En ce qui concerne la halle inaugurée peu après son élection à la présidence du Grand Conseil -elle avait abrité le banquet-, chaque arrivage de poussins (cinq par année) est précédé d’une opération de désinfection. Même les copeaux de la litière sont traités. Lorsque l’éleveur entre dans la halle pour contrôler, il est équipé de vêtements de protection et chaussé de bottes réservées exclusivement à ce local.

 

Bon pour le «local»

 

Ce scandale européen va-t-il avoir des effets positifs pour la production indigène ? Jacques Nicolet le pense, même si, à ce stade, la réaction du consommateur traduit une certaine méfiance.

Et le conseiller national de relever que les œufs importés sont principalement utilisés dans l’industrie alimentaire (pâtes et biscuits), ou vendus au consommateur sous les labels d’entrée de gamme.

 

Le portemonnaie…

 

Si les éleveurs ne respectent pas les règles, ils s’exposent à une sanction, par l’intermédiaire des paiements directs. Selon l’Office fédéral de l’agriculture, sur les 46 000 fermes concernées, 7230 n’ont pas respecté tout ou partie des règlements en vigueur. Elles ont, ainsi, été sanctionnées par une réduction des prestations de la Confédération. Cette dernière verse chaque année quelque 2,8 milliards de francs aux exploitants agricoles suisses.

 

La sécurité alimentaire ancrée dans la Constitution

Lausanne et Berne – Le peuple se prononcera le 24 septembre sur le contre-projet à l’initiative

 

Christian Peduto, vétérinaire cantonal. ©DR

Christian Peduto, vétérinaire cantonal.

«A ce stade, nous sommes en attente d’instructions.» Vétérinaire cantonal vaudois, Christian Peduto ne peut en dire plus. En fait, les autorités fédérales sont à la recherche d’éléments concrets. Les distributeurs qui ont retiré des œufs de leurs rayons l’ont fait par précaution. Pour le reste, les contrôles dans les exploitations suisses, tels que décrits ci-dessus par Jacques Nicolet, sont assez rigoureux. Ils portent sur la production primaire -les inspections visent à s’assurer que des substances interdites ne sont pas utilisées-, et sur le respect de la législation concernant la détention des animaux.
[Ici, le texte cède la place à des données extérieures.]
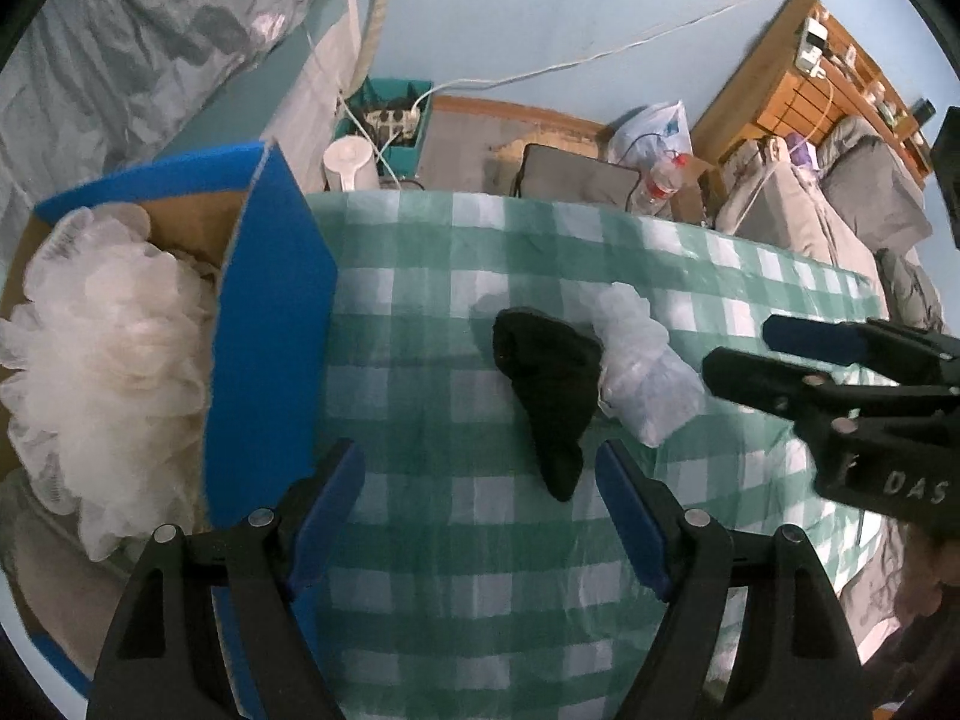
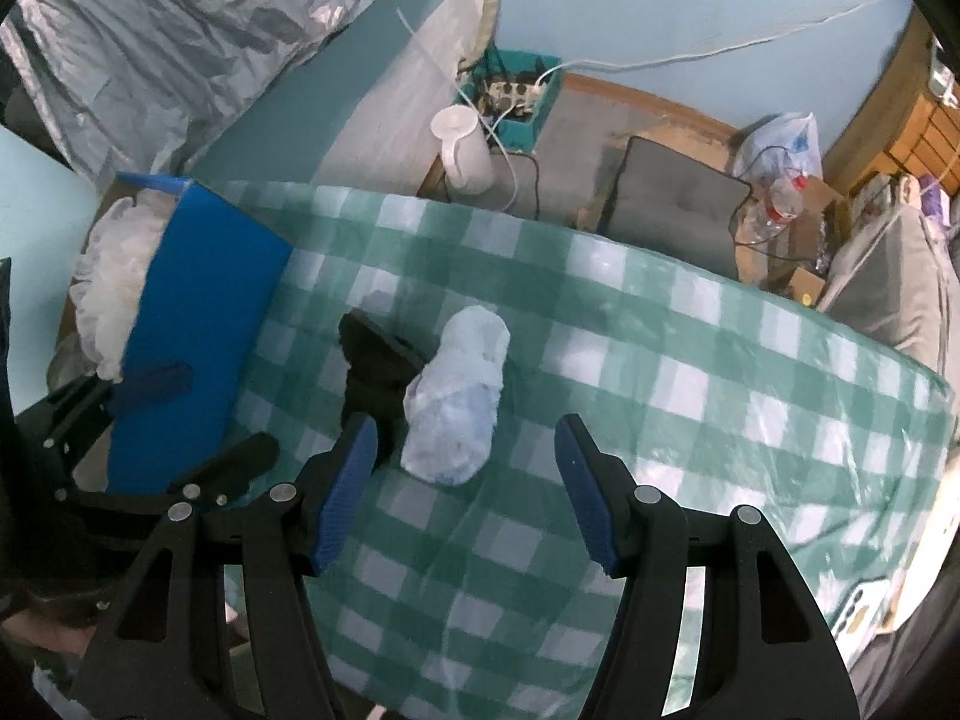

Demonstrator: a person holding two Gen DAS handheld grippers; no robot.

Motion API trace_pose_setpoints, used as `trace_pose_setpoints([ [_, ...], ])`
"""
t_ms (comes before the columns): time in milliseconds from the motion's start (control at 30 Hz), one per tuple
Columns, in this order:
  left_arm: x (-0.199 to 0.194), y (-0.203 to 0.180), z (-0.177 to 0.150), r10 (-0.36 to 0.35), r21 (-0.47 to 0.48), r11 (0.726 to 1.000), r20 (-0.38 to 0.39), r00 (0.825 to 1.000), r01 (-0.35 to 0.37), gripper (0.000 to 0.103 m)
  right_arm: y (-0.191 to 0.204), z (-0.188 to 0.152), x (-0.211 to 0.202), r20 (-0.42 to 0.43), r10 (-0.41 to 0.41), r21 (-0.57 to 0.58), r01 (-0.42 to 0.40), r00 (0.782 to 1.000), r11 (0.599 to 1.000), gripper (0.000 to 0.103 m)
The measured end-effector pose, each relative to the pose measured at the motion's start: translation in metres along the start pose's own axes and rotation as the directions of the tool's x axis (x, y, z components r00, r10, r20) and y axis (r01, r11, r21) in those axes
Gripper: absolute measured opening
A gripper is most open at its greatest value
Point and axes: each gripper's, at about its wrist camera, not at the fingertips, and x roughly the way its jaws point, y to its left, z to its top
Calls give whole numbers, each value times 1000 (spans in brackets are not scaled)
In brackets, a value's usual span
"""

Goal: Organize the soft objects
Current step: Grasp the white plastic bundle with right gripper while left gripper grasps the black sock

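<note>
Cardboard box (image 1: 270, 300), blue-flapped, is kept leftmost as collection bin; a white mesh pouf (image 1: 102, 360) is already inside. Right of the box lie black sock (image 1: 552, 384), then plastic bundle (image 2: 459, 396), framed by spread, empty left gripper (image 1: 480, 510) and right gripper (image 2: 465, 480).

A table covered by a green-and-white checked cloth (image 1: 456, 570) carried a blue-sided cardboard box (image 1: 270, 324) at its left edge, and, near the middle, a black sock (image 1: 552, 384) lay touching a crumpled white plastic bag (image 1: 642, 366) on its right
</note>
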Motion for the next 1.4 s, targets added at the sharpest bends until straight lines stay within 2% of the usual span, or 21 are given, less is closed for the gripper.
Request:
trace_pose_setpoints([
  [100, 3, -3, 2, 27, 4, 1000, 16, 1000, -27, 86, 0, 5, 13, -21, 2, 0, -2, 1000, 1000, 62],
  [200, 6, -7, 6, 36, 10, 999, 14, 999, -36, 86, -1, 9, 24, -39, 6, 6, -5, 999, 1000, 62],
  [467, 11, -14, 8, 15, 5, 1000, -16, 1000, -15, 86, -3, 13, 48, -85, 20, -7, -21, 996, 1000, 62],
  [600, 17, -14, 8, 19, 6, 1000, -33, 999, -19, 86, -5, 12, 58, -117, 38, -4, -39, 992, 999, 41],
  [733, 21, -15, 10, 22, 14, 1000, -43, 999, -21, 86, -5, 11, 55, -109, 28, -29, -31, 994, 999, 36],
  [933, 28, -19, 14, 22, 28, 999, -54, 998, -20, 86, -22, 1, 48, -111, -33, -15, 32, 993, 999, 36],
  [1167, 40, -26, 21, 10, 31, 999, -75, 997, -8, 86, -52, -16, 37, -116, -55, 32, 60, 992, 998, 36],
  [1400, 60, -30, 33, -5, 34, 999, -116, 993, 9, 86, -69, -22, 33, -108, -27, 101, 39, 994, 994, 39],
])
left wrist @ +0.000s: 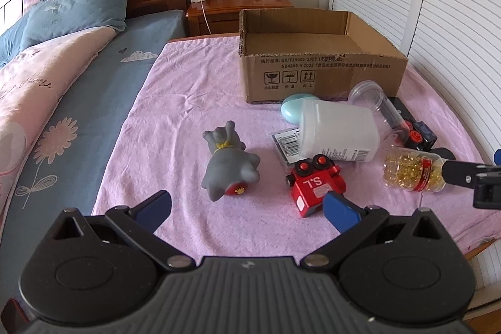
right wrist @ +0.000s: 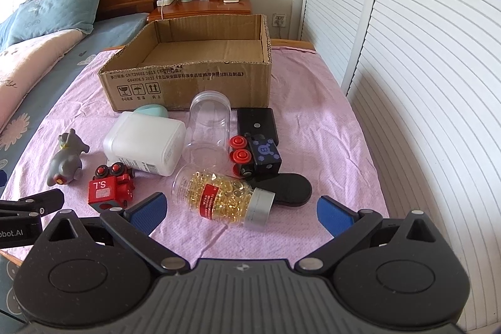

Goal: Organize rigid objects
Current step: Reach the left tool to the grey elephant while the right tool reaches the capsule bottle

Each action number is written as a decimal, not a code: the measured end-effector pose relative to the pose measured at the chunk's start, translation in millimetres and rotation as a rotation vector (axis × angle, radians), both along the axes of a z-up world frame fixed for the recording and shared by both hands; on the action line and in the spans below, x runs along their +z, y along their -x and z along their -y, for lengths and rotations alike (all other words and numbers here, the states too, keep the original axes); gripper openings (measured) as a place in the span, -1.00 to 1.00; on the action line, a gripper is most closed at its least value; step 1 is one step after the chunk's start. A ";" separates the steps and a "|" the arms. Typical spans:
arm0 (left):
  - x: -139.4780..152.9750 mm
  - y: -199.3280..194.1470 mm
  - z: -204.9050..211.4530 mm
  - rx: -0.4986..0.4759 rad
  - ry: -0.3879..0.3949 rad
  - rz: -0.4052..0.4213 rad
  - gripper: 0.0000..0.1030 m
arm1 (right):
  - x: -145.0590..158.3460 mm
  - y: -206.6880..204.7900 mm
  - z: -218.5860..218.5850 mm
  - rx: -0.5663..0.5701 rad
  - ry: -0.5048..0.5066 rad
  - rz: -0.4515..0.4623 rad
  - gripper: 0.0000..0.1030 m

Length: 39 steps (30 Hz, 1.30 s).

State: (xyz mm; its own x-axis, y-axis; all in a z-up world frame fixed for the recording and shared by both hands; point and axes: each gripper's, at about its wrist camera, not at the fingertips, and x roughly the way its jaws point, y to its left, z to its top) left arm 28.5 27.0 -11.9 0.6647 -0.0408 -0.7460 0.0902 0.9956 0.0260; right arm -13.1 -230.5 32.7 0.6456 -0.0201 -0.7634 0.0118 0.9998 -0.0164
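A: Judging from the spread of things, nothing has yet been placed in the open brown cardboard box [right wrist: 188, 74], which sits at the far edge of the pink cloth [left wrist: 175, 127] on the bed.

B: Both are held wide and empty: the left hand-held gripper [left wrist: 247, 208] near the red wooden toy train block [left wrist: 314, 187], the right hand-held gripper [right wrist: 241, 207] before the clear bottle of golden capsules [right wrist: 219, 196], lying on its side near the cloth's near edge.

A: How should the bottle be taken?

B: The round body is best straddled across its width, pads kept off the silver cap, since rolling is likely.

A: Any writing?

B: "S.L" is read on the train, "GB/T29601 2013" on the box.
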 end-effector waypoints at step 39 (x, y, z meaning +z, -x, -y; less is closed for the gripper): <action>-60.6 -60.5 -63.4 0.072 0.023 -0.082 0.99 | -40.5 -57.3 -37.8 0.085 0.093 -0.030 1.00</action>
State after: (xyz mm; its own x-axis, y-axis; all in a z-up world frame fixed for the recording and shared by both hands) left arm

Une chose est sûre, cette affaire d’œufs contaminés au fipronil va sans doute inciter une large majorité de citoyens à accepter, le 24 septembre prochain, le contre-projet à l’initiative populaire «Pour la sécurité alimentaire », qui avait été lancée par l’Union suisse des paysans. Le compromis a abouti au retrait de l’initiative et le contre-projet permet d’inscrire les principes de la sécurité alimentaire dans la Constitution.

La préservation des facteurs de production agricoles, comme les terres cultivables, l’eau et le savoir-faire, mais aussi l’adaptation de la production de denrées alimentaires aux conditions locales, tout en respectant les ressources, sera ainsi assurée.